Nelle scorse elezioni, infatti, i sondaggi sopravvalutarono costantemente il centro montiano, Sel, la Lega e Rivoluzione Civile, poi i risultati ridimensionarono tutti a vantaggio di Pdl e M5s lanciati all’inseguimento del Pd che si fermò al 25% e vinse grazie all’apporto determinante di Sel che, però, non raggiunse nemmeno il 4%. Detto questo, gli attuali sondaggi contengono già una notizia pessima per i “piccoli” che partono male: il centro montiano si disintegra, Rifondazione scompare, Sel quasi si dimezza, Fli arranca così come la destra.

Vanno un pochino meglio di un anno fa Lega e Casini, ma di un soffio che fa presto a calare man mano che la campagna entra nel vivo. Anche il Ncd non fa sfracelli e supera di poco la soglia di accesso attestandosi su un dignitoso 5 e mezzo. Ma, anche per loro, vale la considerazione per cui “vediamo come va a finire”.

La tendenza secca, sin dall’inizio è quella di una competizione a tre punte: Pd, Fi e M5s, che totalizzano il 77% da soli, mentre si riducono drammaticamente gli spazi per gli altri. C’è da dire che in questo sondaggio non c’è l’eventuale Lista Tsipras e la “Nuova An” di Alemanno e soci, non sappiamo neppure se non sbucheranno nuove liste (ad esempio del movimento dei forconi), ma difficilmente cambierà la tendenza di fondo della competizione a tre, con gli altri in castigo.

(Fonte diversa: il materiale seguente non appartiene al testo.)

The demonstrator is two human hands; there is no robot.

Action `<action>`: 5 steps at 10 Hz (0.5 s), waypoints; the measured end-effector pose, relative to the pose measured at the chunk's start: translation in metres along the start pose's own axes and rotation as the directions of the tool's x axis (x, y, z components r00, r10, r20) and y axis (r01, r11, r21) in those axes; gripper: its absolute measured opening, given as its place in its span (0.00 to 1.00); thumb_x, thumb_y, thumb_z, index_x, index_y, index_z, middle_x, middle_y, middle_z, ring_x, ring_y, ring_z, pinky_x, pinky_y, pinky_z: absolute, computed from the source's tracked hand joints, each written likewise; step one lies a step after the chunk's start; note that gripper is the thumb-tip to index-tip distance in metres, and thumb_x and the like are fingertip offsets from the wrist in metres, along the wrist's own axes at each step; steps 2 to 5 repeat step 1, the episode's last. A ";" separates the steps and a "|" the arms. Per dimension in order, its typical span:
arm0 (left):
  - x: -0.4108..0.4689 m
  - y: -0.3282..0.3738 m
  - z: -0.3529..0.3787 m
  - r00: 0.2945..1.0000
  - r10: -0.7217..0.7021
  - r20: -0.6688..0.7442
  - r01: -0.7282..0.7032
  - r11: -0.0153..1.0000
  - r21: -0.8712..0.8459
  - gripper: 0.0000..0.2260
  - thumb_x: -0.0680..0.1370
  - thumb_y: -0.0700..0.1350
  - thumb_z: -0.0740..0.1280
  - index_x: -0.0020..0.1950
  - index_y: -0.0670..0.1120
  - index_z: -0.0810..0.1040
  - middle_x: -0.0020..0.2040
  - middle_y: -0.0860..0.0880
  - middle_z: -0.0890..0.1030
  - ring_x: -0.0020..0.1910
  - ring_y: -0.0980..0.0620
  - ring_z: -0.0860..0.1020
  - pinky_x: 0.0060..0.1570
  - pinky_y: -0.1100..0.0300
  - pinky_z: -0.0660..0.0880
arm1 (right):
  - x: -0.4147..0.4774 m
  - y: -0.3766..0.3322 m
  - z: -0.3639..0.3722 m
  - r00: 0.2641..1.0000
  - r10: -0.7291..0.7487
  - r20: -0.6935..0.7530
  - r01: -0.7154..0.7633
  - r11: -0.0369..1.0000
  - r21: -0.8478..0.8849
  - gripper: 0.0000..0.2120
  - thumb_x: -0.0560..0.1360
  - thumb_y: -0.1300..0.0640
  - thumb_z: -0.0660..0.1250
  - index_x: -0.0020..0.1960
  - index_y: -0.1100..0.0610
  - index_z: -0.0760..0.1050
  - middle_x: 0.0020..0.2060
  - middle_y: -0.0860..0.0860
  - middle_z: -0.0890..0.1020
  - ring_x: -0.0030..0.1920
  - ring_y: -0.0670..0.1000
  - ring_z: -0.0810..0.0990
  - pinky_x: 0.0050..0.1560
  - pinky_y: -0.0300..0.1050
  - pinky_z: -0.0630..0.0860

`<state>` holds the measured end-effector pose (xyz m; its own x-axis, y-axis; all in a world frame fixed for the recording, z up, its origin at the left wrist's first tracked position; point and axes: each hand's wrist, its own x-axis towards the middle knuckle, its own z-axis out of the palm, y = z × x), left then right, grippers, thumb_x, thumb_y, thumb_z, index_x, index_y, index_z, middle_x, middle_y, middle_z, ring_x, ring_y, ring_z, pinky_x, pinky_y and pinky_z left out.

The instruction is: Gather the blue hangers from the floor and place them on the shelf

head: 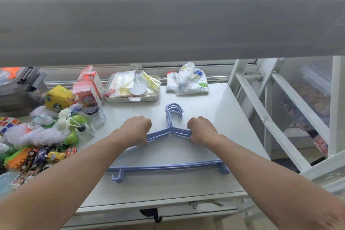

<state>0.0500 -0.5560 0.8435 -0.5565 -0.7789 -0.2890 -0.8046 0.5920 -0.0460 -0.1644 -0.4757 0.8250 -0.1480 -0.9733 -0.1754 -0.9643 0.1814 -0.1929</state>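
A stack of several light-blue plastic hangers [168, 166] lies flat on the white shelf [220, 110], hooks pointing away from me toward the back. My left hand [137, 129] is closed around the left shoulder bars of the stack. On the other side my right hand [201, 128] grips the right shoulder bars. The hooks sit bunched together between the two hands, and the bottom bars run across the shelf near my forearms.
Toys, yarn, toy cars and a glass jar [96, 115] crowd the shelf's left side. At the back stand a tray of packets [132, 89] and a patterned bag [188, 82]. A grey board overhangs above. White frame bars [270, 123] and storage bins lie to the right.
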 end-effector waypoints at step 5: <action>-0.007 -0.015 -0.004 0.999 -0.027 -0.030 0.022 0.991 -0.134 0.28 0.60 0.57 0.74 0.58 0.50 0.77 0.52 0.51 0.81 0.51 0.47 0.78 0.45 0.56 0.75 | -0.001 0.013 -0.008 1.000 0.012 -0.022 -0.010 0.997 0.074 0.18 0.66 0.56 0.73 0.55 0.59 0.80 0.52 0.56 0.84 0.52 0.59 0.80 0.53 0.51 0.79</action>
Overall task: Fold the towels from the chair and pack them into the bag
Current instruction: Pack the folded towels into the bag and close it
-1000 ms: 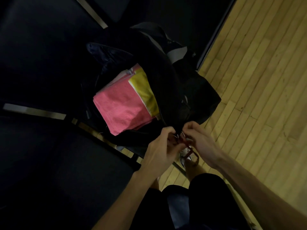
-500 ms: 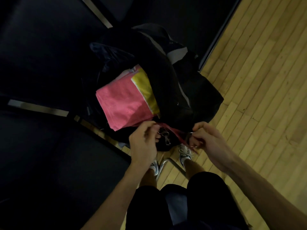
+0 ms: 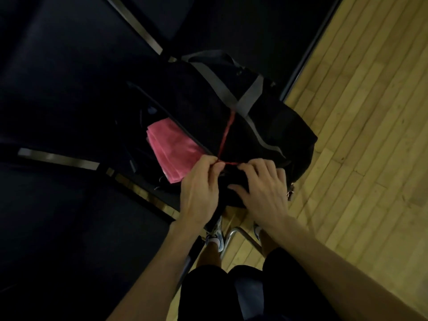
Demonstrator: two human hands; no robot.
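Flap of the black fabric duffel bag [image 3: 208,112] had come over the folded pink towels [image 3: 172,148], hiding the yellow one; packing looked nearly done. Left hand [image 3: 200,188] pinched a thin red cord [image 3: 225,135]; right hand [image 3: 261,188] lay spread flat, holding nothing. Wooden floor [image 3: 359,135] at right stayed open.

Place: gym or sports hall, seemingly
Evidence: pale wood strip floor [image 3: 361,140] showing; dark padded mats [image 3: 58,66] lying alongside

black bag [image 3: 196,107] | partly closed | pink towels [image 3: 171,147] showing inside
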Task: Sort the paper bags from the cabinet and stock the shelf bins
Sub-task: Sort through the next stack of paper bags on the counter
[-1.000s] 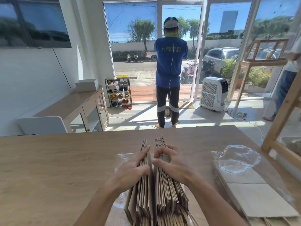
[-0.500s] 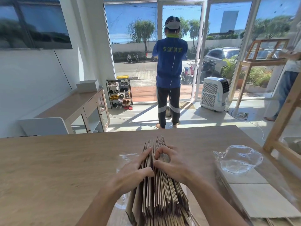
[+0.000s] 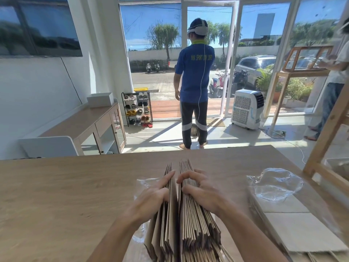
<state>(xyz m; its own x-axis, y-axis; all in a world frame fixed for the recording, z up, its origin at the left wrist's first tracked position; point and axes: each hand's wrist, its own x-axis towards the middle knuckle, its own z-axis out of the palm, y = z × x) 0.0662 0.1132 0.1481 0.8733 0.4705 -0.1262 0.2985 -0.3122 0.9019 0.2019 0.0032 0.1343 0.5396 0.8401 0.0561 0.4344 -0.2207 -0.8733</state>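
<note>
Two hands work one stack of brown paper bags [image 3: 190, 220] that stands on edge on the wooden tabletop [image 3: 66, 195], over a sheet of clear plastic wrap [image 3: 143, 183]. Largest first: the tabletop gives broad, flat support, so the stack's lower edges can be kept pressed down on it while the bags are divided.

Next, the stack itself is parted into a thin bundle on the left and a much thicker one on the right, with a narrow gap between them. The left hand [image 3: 151, 197] lies flat along the outer face of the thin bundle, fingers extended and pressing, not curled shut. The right hand [image 3: 200, 191] rests over the top edges of the thick bundle, fingers bent, thumb and forefinger pinching at the gap.

To separate well, I judge the thumb should go deeper into the gap before pulling, so no bag is caught half-way. The thin bundle looks floppy; a firm flat press should keep it from fanning.

Smaller still, a second, flat pack in crumpled clear wrap [image 3: 277, 183] lies to the right, well apart and untouched. The slippery plastic underneath could let the stack slide.
</note>
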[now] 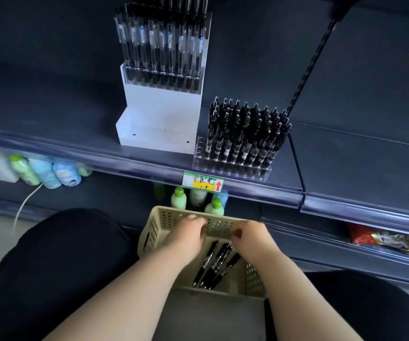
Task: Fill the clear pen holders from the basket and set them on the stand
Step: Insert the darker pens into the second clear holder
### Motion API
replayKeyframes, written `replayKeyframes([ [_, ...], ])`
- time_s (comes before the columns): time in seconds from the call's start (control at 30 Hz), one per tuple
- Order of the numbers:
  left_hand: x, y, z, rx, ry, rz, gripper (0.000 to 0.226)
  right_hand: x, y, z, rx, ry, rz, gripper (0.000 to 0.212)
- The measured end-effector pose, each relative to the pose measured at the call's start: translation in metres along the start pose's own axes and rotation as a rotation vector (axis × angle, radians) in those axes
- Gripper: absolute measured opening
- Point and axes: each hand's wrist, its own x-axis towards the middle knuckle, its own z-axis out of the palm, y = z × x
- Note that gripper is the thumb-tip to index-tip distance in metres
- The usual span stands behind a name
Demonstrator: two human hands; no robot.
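Left hand [188, 232] and right hand [250, 238] sit inside the basket [149, 232], fingers curled above black pens [213, 264]; grip unclear. Beyond the basket stand a filled clear holder [233, 163] and white stand [159, 119]

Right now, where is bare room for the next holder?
The white stand's lower steps are bare, below its filled top holder. The shelf right of the second holder is bare. The basket is crowded: pens, left hand, right hand.
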Motion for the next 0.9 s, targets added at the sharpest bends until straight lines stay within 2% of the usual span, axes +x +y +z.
replayKeyframes([
  [0.17,0.000,-0.007,0.041,-0.037,-0.104,-0.170,0.040,0.006,0.014,0.046,-0.015,-0.082,0.194,0.028],
  [0.43,0.026,-0.016,0.079,-0.202,-0.194,-0.344,0.037,0.033,0.020,0.083,0.123,-0.138,0.304,0.030],
  [0.63,0.042,-0.023,0.109,-0.317,-0.191,-0.404,0.032,0.053,0.023,0.111,0.288,-0.088,0.368,0.030],
  [0.73,0.050,-0.024,0.115,-0.325,-0.171,-0.422,0.032,0.063,0.025,0.120,0.330,-0.041,0.483,0.033],
  [0.8,0.054,-0.024,0.118,-0.355,-0.183,-0.424,0.031,0.067,0.024,0.120,0.289,-0.013,0.571,0.036],
  [0.9,0.059,-0.024,0.120,-0.358,-0.205,-0.423,0.028,0.072,0.026,0.122,0.244,-0.044,0.604,0.033],
])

Di fatto tutto fa pensare ad una fortissima tendenza alla radicalizzazione dello scontro, così come penso stia accadendo un po’ dappertutto in Europa. Qui in Italia un po’ più che altrove, a causa della particolare precarietà di questo quadro politico.

Qualche commento sui tre maggiori: il più penalizzato dall’aria di inciucio è proprio il Cavaliere, che recupera poco rispetto al danno della scissione e, sommando i voti di Ncd, si attesta su un 29% che non è molto. A prima vista questo può sorprendere ma, pensandoci bene, la cosa è spiegabile: all’elettorato di destra piace il Cavaliere con i guantoni da box che mena duro, mentre quello ecumenico che, prima fa il governo con Letta e dopo l’accordo con Renzi, non piace per niente. La base di destra vuole un Berlusconi alternativo alla sinistra, non convergente.

Il M5s appare in recupero, dopo la flessione nei sondaggi precedenti e dopo i cattivi risultati delle amministrative, e sembra riprendere in pieno il suo 25% in particolare dopo la battaglia sulla questione di Bankitalia. La campagna dei giornali sulla “violenza squadristica” dei deputati pentastellati ecc non sembra aver avuto alcun effetto.

Il Pd è dato sempre oltre i risultati di febbraio, ma tende a scendere. Soprattutto non sappiamo quale sia l’atteggiamento della sua base elettorale dopo questa strana crisi di governo e, meno che mai, si capisce come sarebbe presa una alleanza diretta Pd-Fi che è esattamente quello che si sta prospettando in queste ore.